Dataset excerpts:
========================

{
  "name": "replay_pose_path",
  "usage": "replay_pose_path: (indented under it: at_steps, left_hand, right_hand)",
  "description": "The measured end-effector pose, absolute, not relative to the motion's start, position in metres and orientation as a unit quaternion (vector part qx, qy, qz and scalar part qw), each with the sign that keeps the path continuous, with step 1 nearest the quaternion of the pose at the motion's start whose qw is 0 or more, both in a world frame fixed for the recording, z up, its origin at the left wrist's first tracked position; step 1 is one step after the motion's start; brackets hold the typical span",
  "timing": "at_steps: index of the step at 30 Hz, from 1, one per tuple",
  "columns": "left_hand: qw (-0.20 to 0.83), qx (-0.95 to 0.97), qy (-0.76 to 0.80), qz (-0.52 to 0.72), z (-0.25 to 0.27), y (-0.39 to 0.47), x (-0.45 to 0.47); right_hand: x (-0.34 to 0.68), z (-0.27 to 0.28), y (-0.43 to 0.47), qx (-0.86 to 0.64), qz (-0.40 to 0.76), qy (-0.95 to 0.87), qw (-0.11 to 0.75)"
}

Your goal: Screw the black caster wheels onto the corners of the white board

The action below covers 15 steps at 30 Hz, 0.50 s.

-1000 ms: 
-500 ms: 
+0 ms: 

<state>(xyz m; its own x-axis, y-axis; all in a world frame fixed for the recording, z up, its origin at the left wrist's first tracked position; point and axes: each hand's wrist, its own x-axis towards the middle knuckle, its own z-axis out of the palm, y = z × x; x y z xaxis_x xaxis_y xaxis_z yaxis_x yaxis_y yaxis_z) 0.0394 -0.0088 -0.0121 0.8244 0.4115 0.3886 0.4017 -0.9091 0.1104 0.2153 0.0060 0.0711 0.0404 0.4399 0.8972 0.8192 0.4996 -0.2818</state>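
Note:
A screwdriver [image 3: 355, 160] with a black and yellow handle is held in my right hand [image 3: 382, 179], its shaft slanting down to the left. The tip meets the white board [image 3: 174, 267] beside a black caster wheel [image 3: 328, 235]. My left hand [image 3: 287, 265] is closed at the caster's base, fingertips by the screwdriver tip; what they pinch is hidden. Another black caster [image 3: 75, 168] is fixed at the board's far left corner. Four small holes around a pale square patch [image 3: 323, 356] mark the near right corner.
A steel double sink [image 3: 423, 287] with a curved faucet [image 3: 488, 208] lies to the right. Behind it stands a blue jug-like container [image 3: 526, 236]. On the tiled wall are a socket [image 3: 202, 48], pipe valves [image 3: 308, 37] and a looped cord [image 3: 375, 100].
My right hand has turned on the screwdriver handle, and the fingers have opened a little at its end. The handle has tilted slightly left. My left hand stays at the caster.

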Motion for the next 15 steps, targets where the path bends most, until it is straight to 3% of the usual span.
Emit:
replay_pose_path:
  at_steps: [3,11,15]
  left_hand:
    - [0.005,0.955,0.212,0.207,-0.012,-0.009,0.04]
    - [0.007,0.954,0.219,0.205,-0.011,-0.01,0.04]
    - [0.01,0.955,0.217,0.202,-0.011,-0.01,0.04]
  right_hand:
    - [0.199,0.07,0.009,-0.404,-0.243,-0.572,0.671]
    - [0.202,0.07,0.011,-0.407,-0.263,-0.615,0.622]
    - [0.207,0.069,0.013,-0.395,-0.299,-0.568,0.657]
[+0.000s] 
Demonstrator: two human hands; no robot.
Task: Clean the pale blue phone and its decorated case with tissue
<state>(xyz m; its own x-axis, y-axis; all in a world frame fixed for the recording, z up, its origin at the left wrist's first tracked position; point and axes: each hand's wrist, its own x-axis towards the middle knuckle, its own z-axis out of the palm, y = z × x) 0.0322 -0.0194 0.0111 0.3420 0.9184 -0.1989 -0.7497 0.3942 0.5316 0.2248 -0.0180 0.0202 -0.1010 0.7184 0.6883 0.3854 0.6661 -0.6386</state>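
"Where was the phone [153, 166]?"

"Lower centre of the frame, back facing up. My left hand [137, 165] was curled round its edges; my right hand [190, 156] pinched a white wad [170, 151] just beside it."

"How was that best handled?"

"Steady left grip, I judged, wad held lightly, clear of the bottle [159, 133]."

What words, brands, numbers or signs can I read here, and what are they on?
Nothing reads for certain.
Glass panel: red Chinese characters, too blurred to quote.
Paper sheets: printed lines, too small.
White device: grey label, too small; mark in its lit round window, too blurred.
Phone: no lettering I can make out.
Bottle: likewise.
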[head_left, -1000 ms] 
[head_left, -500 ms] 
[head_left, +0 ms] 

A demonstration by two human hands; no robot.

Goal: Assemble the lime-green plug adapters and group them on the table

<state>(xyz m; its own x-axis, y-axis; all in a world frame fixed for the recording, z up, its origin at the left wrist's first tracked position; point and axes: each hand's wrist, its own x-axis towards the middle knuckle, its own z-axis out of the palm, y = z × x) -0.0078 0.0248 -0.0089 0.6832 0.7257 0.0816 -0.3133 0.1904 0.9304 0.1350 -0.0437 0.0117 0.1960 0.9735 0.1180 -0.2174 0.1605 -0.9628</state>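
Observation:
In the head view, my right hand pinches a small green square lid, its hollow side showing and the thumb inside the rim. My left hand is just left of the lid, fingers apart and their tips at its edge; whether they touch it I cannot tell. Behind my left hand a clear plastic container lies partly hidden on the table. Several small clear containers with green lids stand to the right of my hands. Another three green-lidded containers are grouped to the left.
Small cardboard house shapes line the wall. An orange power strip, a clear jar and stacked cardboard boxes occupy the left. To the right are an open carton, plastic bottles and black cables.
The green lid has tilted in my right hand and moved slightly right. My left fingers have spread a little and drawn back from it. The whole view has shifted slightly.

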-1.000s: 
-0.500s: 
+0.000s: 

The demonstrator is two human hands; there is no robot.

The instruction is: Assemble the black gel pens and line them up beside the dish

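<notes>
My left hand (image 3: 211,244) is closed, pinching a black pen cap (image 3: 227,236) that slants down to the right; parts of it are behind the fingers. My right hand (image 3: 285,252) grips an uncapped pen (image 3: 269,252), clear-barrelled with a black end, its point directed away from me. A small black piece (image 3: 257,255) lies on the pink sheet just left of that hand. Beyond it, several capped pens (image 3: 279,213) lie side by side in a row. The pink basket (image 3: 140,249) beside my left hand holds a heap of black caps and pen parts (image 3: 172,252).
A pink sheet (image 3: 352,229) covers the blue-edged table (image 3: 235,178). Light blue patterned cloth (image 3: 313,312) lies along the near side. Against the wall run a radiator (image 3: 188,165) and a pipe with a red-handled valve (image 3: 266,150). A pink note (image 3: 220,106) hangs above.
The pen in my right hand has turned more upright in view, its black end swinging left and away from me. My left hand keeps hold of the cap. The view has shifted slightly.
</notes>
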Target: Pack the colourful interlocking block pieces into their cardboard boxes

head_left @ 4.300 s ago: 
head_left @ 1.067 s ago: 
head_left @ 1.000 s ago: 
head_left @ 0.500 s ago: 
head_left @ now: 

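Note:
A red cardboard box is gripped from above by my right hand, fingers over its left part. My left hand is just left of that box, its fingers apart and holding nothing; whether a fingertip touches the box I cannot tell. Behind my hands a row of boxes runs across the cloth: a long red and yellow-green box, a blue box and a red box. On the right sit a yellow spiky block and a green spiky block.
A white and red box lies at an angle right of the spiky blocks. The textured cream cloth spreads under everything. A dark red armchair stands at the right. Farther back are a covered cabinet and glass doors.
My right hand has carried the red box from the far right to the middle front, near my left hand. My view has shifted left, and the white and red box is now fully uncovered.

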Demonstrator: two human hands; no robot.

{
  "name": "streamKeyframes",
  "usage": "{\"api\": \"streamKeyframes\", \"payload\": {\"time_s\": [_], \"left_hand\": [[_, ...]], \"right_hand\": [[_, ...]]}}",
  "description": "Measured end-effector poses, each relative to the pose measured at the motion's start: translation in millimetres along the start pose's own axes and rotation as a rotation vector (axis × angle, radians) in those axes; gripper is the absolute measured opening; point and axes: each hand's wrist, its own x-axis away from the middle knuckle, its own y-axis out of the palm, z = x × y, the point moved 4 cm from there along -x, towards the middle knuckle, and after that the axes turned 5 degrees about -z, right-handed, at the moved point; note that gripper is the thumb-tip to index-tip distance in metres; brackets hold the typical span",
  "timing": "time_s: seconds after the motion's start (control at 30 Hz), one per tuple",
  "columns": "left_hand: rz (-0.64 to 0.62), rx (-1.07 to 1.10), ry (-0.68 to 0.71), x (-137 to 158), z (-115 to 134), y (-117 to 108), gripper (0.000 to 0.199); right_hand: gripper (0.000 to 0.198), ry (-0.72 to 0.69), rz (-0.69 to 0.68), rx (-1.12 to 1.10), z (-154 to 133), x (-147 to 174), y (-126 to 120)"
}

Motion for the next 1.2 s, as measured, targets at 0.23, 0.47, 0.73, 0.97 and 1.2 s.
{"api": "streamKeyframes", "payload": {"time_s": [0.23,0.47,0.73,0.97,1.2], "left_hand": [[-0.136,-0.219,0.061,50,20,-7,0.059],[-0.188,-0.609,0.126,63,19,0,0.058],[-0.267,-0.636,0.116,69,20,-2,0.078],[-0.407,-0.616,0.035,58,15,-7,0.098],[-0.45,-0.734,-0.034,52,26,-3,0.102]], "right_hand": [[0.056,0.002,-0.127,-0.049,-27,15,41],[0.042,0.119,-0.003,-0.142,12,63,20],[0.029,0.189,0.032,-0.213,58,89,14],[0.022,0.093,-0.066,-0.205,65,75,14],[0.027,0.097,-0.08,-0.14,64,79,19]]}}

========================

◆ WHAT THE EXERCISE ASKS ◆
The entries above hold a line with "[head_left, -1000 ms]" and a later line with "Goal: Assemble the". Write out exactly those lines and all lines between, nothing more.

◆ SOLVED PROBLEM ◆
[head_left, -1000 ms] 
[head_left, -500 ms] 
[head_left, +0 ms] 

A demonstration by two human hands; no robot.

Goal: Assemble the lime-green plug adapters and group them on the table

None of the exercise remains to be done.